Chronic is unmaintained. Check the network graph for Chronic. A more avid historian could turn this into an epic teledrama, but for now here’s the summary: The main repository hasn’t had a commit since late 2008. Evaryont made a valiant attempt to take the reins, but his stamina only lasted an extra year to August 2009. Since then numerous people have forked his efforts, mostly to add 1.9 support. These efforts are fragmented though. The inertia of such a large project with no clear leadership sees every man running for himself.
Further, the new maintainers aren’t providing a rock solid base. From Evaryont’s README:
I decided on my own volition that the 40-some (as reported by Github) network should be merged together. I got it to run, but quite haphazardly. There are a lot of new features (mostly undocumented except the git logs) so be a little flexible in your language passed to Chronic. [emphasis mine]
This does not fill me with confidence.
Chronic has a large barrier to entry. Natural date parsing is a big challenge. In the original README, there are ~50 examples of formats it supports, and that is excluding all of the features added in forks in the last two years. The result is a large code base which is intimidating for a new comer, especially with no high level guidance as to how everything fits together. On a project of this size, “the documentation is in the specs” is insufficient. I know what it does, I need to know how it does it.
Chronic solves the wrong problem. I want an alternative to date pickers. As such, I don’t need time support, and I only need very simple day parsing. Chronic seems geared towards a calendar type application (“tomorrow at 6:45pm”), but also parses many expressions which simply are not useful in a real application either because they are obtuse - “7 hours before tomorrow at noon” - or just not how users think about dates - “3 months ago saturday at 5:00 pm”. (Note the last assertion is a totally unsubstantiated claim with no user research to support it.)

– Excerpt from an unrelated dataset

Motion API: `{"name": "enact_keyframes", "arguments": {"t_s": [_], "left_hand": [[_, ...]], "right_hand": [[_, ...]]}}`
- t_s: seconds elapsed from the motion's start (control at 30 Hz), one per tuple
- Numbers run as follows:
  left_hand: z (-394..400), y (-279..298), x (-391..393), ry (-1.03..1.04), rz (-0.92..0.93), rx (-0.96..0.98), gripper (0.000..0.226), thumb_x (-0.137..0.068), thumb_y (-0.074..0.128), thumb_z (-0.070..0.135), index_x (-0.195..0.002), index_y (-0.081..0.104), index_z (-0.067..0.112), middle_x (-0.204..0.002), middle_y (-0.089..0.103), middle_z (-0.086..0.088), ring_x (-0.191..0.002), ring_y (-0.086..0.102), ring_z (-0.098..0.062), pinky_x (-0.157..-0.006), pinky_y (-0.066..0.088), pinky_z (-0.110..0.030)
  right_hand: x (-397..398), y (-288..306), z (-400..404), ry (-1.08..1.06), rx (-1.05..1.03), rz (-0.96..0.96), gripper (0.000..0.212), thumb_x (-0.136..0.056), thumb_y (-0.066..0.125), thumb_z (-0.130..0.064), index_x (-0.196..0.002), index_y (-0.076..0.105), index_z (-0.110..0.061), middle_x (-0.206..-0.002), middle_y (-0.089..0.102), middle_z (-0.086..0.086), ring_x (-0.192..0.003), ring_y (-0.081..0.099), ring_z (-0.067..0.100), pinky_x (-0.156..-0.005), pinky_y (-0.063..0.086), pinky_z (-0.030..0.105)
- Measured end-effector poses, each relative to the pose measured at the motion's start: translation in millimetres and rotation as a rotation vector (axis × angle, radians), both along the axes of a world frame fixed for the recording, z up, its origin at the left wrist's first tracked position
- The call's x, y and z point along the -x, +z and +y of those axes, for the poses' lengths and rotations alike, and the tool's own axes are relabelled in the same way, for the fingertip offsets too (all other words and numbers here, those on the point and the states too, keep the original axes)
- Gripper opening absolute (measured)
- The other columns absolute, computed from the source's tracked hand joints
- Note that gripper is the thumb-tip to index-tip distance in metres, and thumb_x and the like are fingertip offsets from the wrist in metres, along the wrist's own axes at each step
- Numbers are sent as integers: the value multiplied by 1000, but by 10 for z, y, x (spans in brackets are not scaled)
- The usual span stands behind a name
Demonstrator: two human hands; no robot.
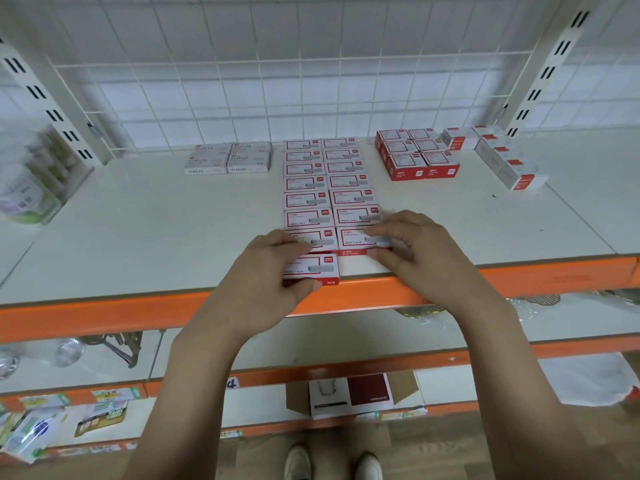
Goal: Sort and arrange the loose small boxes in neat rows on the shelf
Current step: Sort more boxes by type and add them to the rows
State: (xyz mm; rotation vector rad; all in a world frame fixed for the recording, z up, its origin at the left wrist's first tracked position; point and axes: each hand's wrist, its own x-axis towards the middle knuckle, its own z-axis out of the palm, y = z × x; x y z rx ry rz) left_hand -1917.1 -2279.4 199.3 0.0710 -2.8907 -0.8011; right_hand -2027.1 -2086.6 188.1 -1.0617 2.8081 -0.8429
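Two columns of red-and-white small boxes (329, 188) run front to back on the white shelf (138, 237). The left hand (273, 271) pinches the nearest left box (311, 268) at the shelf's orange edge; the right hand (412, 247) grips the front right box (356, 239).

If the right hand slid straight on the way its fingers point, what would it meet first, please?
The right hand grips the right column's front box, fingers pointing left. Going on, it would likely first meet the left column's neighbouring box, just beside.
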Motion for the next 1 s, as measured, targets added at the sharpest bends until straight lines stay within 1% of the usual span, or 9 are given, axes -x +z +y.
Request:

Further, it is not hard to find simple examples that Chronic doesn’t support. Omitting a year is an easy one: 14 Sep, April 9.
So what to do?
Chronic needs a leader. Chronic neads a hero. One man to reunite the forks, document the code, and deliver it to the promised land.
I am not that man.
I sketched out the formats I actually needed to support for my application, looked at it and thought “really it can’t be that hard”. Natural date parsing is hard; parsing only the dates your application requires is easy. One hour later I had a gem that not only had 100% support for all of the Chronic features I had been using, but also covered some extra formats I wanted (“14 Sep”), and could also convert a date back into a human readable description. That’s less time than I had already sunk into trying to get Chronic working.
Less than 100 lines of code, totally specced, totally solved my problem. Ultimately, I don’t want to deal with this problem, so I wanted the easiest solution. While patching Chronic would intuitively appear to be pragmatic, a quick spike in the other direction turned out to be worthwhile. Sometimes 80% just isn’t that hard.